El tema de la comunicación, de apariencia tan clara, es subyacentemente espinoso, tanto que una gran parte de la literatura actual suele estar dirigida. Pasando esto por alto, que es pasar bastante, entiendo que cada cual debe aspirar a comunicarse con un tipo de gente. Con la suya, Juan Madrid lo logra muy bien. Y no digamos nada de Corín Tellado... ¡Qué pena que no ocurra lo mismo con mi paisano Claudio Rodríguez!

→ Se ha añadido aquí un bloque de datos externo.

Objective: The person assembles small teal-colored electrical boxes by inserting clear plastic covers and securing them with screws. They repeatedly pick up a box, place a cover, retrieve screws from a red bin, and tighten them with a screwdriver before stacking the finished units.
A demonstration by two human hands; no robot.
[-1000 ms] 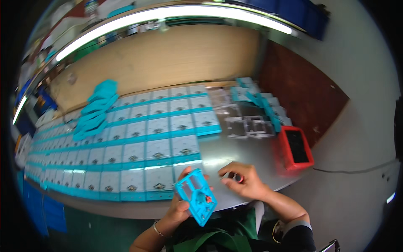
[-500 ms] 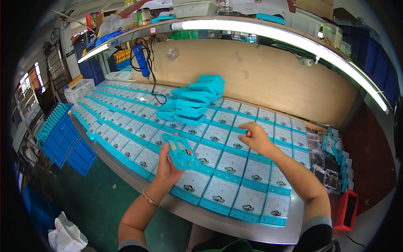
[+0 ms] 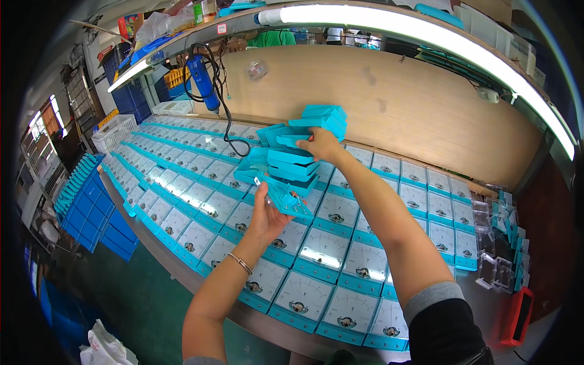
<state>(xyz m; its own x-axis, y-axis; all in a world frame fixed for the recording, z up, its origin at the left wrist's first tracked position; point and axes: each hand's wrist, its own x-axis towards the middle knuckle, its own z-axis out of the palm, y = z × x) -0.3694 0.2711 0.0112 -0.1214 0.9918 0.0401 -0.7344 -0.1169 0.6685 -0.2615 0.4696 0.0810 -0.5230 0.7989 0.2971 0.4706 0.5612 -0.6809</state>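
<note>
My left hand [image 3: 267,220] grips a teal plastic meter housing [image 3: 287,199], tilted, with small coppery parts and metal studs on it. My right hand [image 3: 323,145] reaches to the pile of empty teal housings [image 3: 292,159], its fingers closed on the edge of one in the upper part. A small red spot shows at those fingertips; what it is I cannot make out. Under both arms, rows of panel meters [image 3: 322,246] with white dial faces and teal bases cover the bench.
A blue electric screwdriver [image 3: 204,84] hangs on its cord behind the meters. Clear covers [image 3: 496,271] and a red tray [image 3: 517,316] lie at the right. Blue crates [image 3: 100,210] stand beyond the left edge. A lit tube lamp [image 3: 377,23] spans the shelf above.
My right hand has moved left and away from me, from above the meters to the pile of housings. My left hand has shifted right with its housing, closer to the pile.
</note>
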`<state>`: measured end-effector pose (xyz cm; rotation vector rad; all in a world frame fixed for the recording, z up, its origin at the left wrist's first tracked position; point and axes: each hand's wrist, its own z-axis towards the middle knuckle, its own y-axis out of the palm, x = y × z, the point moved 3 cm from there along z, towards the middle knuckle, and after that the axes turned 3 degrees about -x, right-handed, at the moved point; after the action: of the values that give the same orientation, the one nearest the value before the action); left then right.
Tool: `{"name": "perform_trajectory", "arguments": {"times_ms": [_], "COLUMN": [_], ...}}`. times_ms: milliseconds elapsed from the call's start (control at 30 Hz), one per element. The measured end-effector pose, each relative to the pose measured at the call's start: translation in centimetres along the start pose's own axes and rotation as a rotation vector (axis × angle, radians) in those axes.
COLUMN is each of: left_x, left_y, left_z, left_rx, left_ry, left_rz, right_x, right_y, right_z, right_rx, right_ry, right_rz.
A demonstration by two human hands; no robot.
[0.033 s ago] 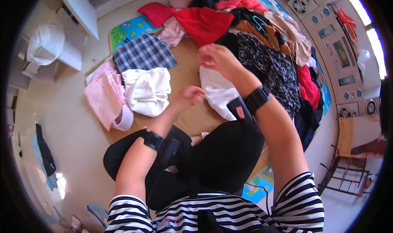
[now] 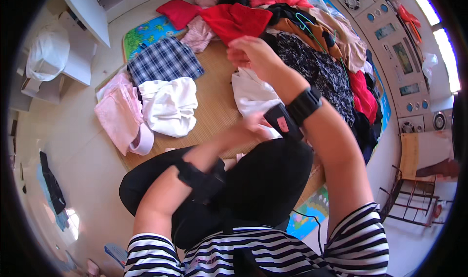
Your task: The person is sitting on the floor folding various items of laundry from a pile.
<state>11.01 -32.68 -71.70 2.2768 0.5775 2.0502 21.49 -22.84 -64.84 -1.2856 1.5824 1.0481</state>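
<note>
A rumpled white garment point(image 2: 251, 92) lies on the woven mat in front of my right knee. Over its far end is my right hand point(image 2: 256, 55), fingers loosely bent and apart, with nothing visible in them. Low by the garment's near edge, my left hand point(image 2: 253, 126) is smeared by motion; its grip and any contact with the cloth cannot be made out. To the left lie a bundled white garment point(image 2: 169, 106), a folded blue plaid garment point(image 2: 165, 60) and folded pink clothing point(image 2: 118, 111). A black device with a pink label point(image 2: 282, 123) sits by my right wrist.
A large heap of clothes, including a black-and-white patterned garment point(image 2: 317, 65) and a red cloth point(image 2: 236, 23), spreads along the far right. A green hanger point(image 2: 306, 22) rests on it. Beyond stand a cabinet point(image 2: 402, 57) and a metal rack point(image 2: 412, 196).
My left hand has moved right, from the open mat to the white garment's near edge. My right hand has shifted slightly up and left. The white garment looks more wrinkled.
</note>
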Motion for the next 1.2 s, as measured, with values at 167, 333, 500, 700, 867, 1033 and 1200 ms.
{"name": "perform_trajectory", "arguments": {"times_ms": [167, 333, 500, 700, 867, 1033, 1200], "left_x": [8.4, 13.3, 16.4, 4.9, -2.0, -9.4, -9.7], "left_y": [16.0, 15.3, 2.5, -8.7, -14.5, -17.8, -15.6], "left_z": [-1.0, -8.3, -15.6, -15.4, -12.0, -9.1, -9.0], "left_rx": [-0.479, -0.995, -0.707, 0.036, 0.331, 0.399, 0.835], "left_ry": [0.505, 0.276, -0.211, -0.612, -0.653, -0.525, -0.49], "left_rz": [-0.149, -0.276, -0.328, 0.341, 0.979, 0.739, 1.215], "right_x": [-7.9, -9.9, -3.7, 10.8, 17.3, 15.3, 18.1], "right_y": [3.9, 5.1, 7.3, 1.3, -0.4, 2.7, 2.8], "right_z": [-0.4, -3.0, -1.2, 0.7, -0.6, -0.9, -0.2], "right_rx": [0.049, -0.075, -0.28, 0.073, 0.291, 0.218, 0.023], "right_ry": [-0.048, 0.059, 0.135, 0.062, 0.017, -0.145, 0.038], "right_rz": [-0.638, -0.863, -0.678, -0.121, -0.189, -0.169, -0.078]}}
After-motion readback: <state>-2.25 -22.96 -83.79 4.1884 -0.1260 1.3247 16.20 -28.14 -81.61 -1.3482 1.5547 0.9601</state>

A pesar de lo dicho, o precisamente por ello, soy consciente de que la verdad es multiforme, tanto como mis limitaciones para interpretarla. Apenas me doy cuenta, en cambio, de la amplitud de mi gozosa fortuna.
Acaso este camino (y recuerda que, según Borges,  el camino es siempre el que elige) no conduzca al reconocimiento y  la fama, pero, constriñéndonos a la creación, no creo que quepa más gloria, al menos para un hombre cuya pluma es de la más pura afición y, por suerte o por desgracia, arrastra una cadena diaria con diez eslabones pacientes de trabajo.

Iba a pedirte disculpas por el cariz que ha tomado esta carta, pero es la carta misma la que puede resultar incomprensible, de manera que lo dejamos correr, siguiendo la recomendación del poeta: "No lo toques más, que así es la rosa". ¿Y qué es la rosa?, dirás con interrogante recogido. ¿Y tú me lo preguntas? Pues la Rosa eres tú...

Un abrazo con nudos de amistad y de familia.